Under Smetona, it was possible to get along well with the Jews, but when the Germans came, Lithuanian nationalists joined them, and everything became very simple. And anti-Semitism - everything came from Berlin, Goebbels’ hand was felt there, the Lithuanians spread it. The first newspaper of the provisional government of Lithuania “Towards Freedom” wrote, down with the Jews, their corpses are our path to freedom. They talked about it on the radio and wrote in the newspapers. Two months were enough, then structures were created.

Without the approval of the Lithuanian government and without the connivance of Hitler, this would not have happened: we must admit, but we do not want to, that we have streets and schools named after Kazys Škirpa and Juozas Ambrazevičius.
Zuroff admitted that he did not realize that Lithuania at the dawn of independence was unable to come face to face with the past; even France took 50 years to admit its guilt for the pro-Hitler actions of the Vichy regime.
It will take us 90 years. Soon everyone will die, and my children's generation will be interested, but there will be no more witnesses. That's why I talked to the witnesses while they were alive. Let no one read this book, maybe it will be read in 10 or 15 years. I have fulfilled my duty to my country, even if she did not ask for it.
How can you know that in the building where the famous Panevėžys confectionery company is now located, there used to be a world-famous yeshiva, a religious school?
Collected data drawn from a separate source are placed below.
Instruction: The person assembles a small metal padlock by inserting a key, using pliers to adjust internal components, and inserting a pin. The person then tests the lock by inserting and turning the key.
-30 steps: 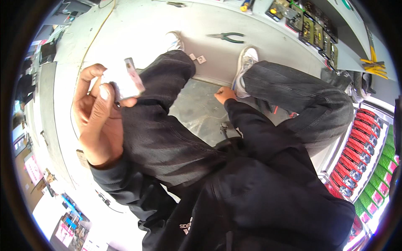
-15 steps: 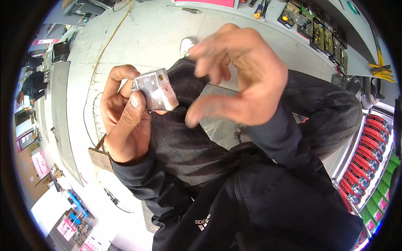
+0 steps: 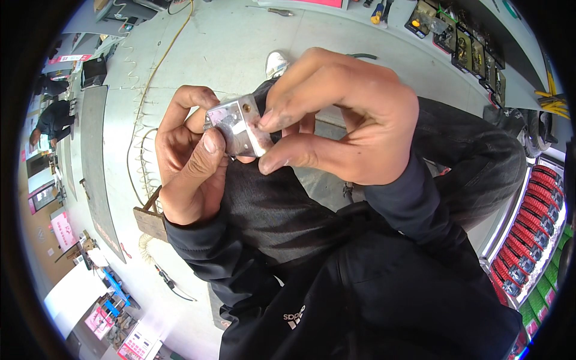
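A small silvery metal block [image 3: 241, 133] with shiny faces and a brass-coloured hole near its upper right corner is held above my lap, slightly tilted. My left hand [image 3: 193, 157] grips its left side, thumb on the front face and fingers behind. My right hand [image 3: 354, 123] comes in from the right, its index fingertip and thumb closed around the block's right-hand edge. The dull, reddish-marked side of the block is partly covered by those fingertips. The other right fingers curl behind, and their tips are partly hidden.
Dark bins [image 3: 462, 51] of small parts line the shelf at upper right. Red coiled items [image 3: 528, 222] hang in a rack at right. A screwdriver [image 3: 279, 11] lies on the floor, a coiled hose [image 3: 143, 129] runs at left, and another person [image 3: 53, 123] bends at far left.
My right hand, blurred and apart from the block before, has moved left and its fingertips have closed on the block's edge. My left hand and the block have shifted slightly right in view.
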`<state>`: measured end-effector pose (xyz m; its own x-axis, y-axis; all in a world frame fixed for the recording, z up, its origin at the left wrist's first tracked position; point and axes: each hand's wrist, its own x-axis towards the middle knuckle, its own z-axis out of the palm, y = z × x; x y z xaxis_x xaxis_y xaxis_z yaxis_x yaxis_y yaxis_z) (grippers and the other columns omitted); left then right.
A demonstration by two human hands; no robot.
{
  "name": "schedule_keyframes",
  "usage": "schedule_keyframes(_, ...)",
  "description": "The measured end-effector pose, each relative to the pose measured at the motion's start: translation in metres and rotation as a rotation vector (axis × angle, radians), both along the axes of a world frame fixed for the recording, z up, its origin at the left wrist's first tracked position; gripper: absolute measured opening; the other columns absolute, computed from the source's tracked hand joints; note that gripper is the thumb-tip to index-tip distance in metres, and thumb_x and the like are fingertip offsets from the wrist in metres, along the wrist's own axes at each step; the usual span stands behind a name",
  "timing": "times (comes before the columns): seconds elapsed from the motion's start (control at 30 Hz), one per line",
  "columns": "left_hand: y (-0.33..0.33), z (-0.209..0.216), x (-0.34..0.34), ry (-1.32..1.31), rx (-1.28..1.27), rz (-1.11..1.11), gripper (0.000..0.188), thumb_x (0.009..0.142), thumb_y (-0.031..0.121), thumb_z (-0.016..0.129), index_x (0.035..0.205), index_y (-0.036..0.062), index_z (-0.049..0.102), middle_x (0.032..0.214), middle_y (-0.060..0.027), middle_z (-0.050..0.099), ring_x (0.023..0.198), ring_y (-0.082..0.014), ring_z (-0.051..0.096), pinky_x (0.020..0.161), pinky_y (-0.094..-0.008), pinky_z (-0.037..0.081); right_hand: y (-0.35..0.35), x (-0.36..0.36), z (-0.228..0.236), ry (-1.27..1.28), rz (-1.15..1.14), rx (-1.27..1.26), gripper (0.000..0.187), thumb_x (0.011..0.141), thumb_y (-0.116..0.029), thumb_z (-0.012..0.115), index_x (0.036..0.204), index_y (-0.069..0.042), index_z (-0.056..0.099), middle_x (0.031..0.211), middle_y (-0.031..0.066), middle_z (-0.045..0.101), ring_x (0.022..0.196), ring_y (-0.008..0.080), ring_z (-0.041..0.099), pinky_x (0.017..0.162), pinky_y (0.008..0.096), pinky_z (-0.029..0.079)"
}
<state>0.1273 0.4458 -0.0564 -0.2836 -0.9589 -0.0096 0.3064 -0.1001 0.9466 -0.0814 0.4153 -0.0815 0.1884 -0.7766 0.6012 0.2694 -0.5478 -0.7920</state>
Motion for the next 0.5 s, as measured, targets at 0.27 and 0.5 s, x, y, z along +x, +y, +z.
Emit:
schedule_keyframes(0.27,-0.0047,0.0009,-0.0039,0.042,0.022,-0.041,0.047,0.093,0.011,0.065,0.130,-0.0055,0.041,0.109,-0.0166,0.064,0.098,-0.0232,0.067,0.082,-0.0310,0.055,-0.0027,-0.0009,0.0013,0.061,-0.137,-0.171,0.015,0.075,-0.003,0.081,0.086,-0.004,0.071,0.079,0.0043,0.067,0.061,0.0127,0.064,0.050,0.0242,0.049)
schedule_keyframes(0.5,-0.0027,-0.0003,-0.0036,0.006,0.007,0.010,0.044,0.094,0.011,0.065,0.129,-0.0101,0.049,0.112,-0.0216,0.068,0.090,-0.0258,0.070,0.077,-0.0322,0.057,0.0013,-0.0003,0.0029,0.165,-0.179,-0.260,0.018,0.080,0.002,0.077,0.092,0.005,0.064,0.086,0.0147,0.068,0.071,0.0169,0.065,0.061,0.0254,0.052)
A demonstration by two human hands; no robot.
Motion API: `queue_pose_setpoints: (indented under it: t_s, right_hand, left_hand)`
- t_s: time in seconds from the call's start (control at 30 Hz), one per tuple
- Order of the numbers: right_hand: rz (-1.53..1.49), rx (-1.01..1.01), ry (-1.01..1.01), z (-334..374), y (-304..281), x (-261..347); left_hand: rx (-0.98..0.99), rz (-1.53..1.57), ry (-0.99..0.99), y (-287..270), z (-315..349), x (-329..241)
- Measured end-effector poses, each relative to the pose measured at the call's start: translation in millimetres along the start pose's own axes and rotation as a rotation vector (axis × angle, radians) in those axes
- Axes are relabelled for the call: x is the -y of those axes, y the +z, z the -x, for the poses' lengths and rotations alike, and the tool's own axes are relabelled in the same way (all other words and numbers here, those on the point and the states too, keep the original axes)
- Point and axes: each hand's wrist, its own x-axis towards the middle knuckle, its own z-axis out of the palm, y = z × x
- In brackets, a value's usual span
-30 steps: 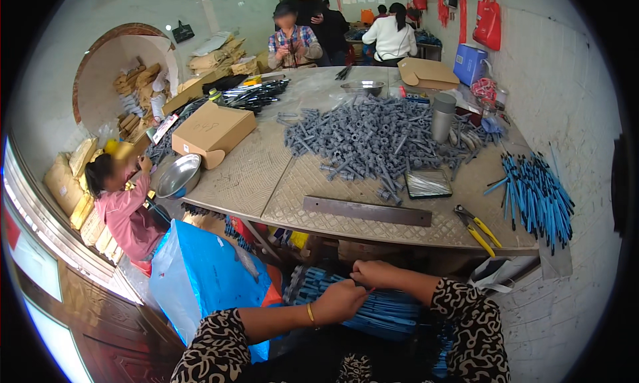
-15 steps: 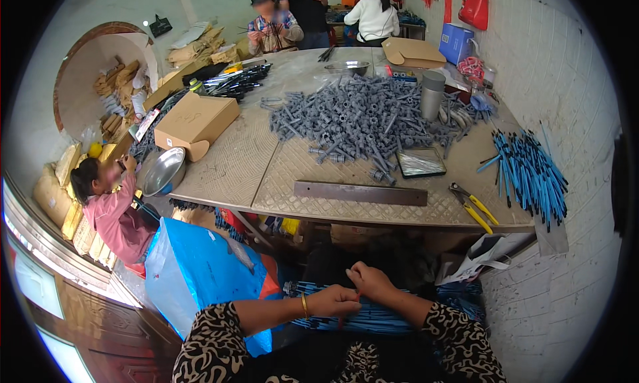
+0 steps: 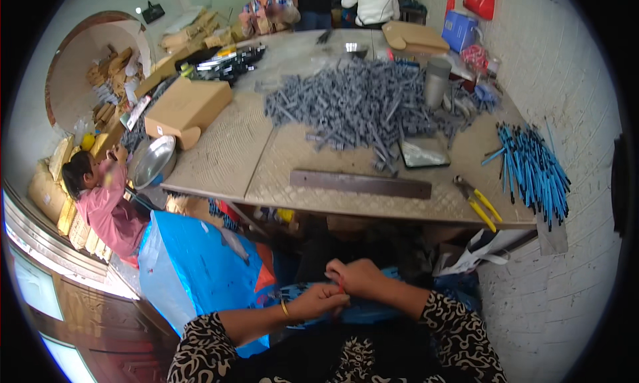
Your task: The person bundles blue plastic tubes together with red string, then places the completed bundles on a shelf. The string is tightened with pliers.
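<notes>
The bundle of blue rods [image 3: 359, 310] lies on your lap, near the table [image 3: 266, 157]; your left hand [image 3: 318, 301] and right hand [image 3: 359, 278] both pinch a red band [image 3: 341, 288] over it. Keep the band tight and rods aligned.

Both forearms, in black-and-cream patterned sleeves, come up from the lower edge and meet just below the near edge of the surface [image 3: 346, 206]. The left hand [image 3: 318, 300] is curled, a gold bangle at its wrist. The right hand [image 3: 359, 278] sits just above it, touching, fingers [image 3: 335, 271] pinched together.
</notes>
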Motion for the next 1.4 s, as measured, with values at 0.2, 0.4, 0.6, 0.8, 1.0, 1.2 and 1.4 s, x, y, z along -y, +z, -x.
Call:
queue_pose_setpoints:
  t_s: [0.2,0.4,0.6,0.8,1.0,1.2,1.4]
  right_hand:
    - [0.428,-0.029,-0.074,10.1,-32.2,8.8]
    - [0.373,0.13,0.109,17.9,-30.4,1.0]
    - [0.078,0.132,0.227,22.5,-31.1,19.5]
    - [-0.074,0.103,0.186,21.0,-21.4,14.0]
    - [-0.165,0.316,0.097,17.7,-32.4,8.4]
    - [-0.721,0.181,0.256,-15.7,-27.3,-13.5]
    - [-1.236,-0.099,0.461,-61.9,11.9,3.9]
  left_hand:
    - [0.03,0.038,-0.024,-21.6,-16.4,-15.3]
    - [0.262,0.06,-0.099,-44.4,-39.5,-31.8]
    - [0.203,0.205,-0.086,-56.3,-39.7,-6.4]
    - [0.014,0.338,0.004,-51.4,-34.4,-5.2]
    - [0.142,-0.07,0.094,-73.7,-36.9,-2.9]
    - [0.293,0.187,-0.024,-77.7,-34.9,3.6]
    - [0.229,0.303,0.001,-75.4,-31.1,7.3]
There is no sign. Students and teachers from all over the world came here.

What do you think Lithuania would have been like if it had not exterminated its inhabitants?

I think we would have more scientists, great doctors. It would be a serious condition. But we wanted racial purity and their teeth.

You mentioned that you were disowned by your relatives. Did your family members participate in the Holocaust?

I don't know. My grandfather participated in the commission that compiled a list of 10 Jews, and my aunt's husband was the commander of the White Bracelets, he worked in the security structures in Panevėžys. I know that the entire Panevėžys police, under the influence of the Nazis, participated in this process. I know none of them pulled the trigger, otherwise I wouldn't have written, it would have been too difficult for me. The Holocaust consists of two crimes. One is the involvement of the administration, making lists, etc., the other is assassination. I think if we all look at our relatives...

Are you prepared for Lithuania's defamation accusations with the help of Zuroff?

But I have done something good: Zuroff will stop going to Lithuania. He understands that what I have done, what Ričardas Doveika and Tomas Šernas have said, what historians have done, he knows that we are on the right path. He cannot tell us anything new, it is up to the Lithuanians to discover their past.
Zuroff said that he had nothing more to do here: no foreigner could force Lithuania to look at his past.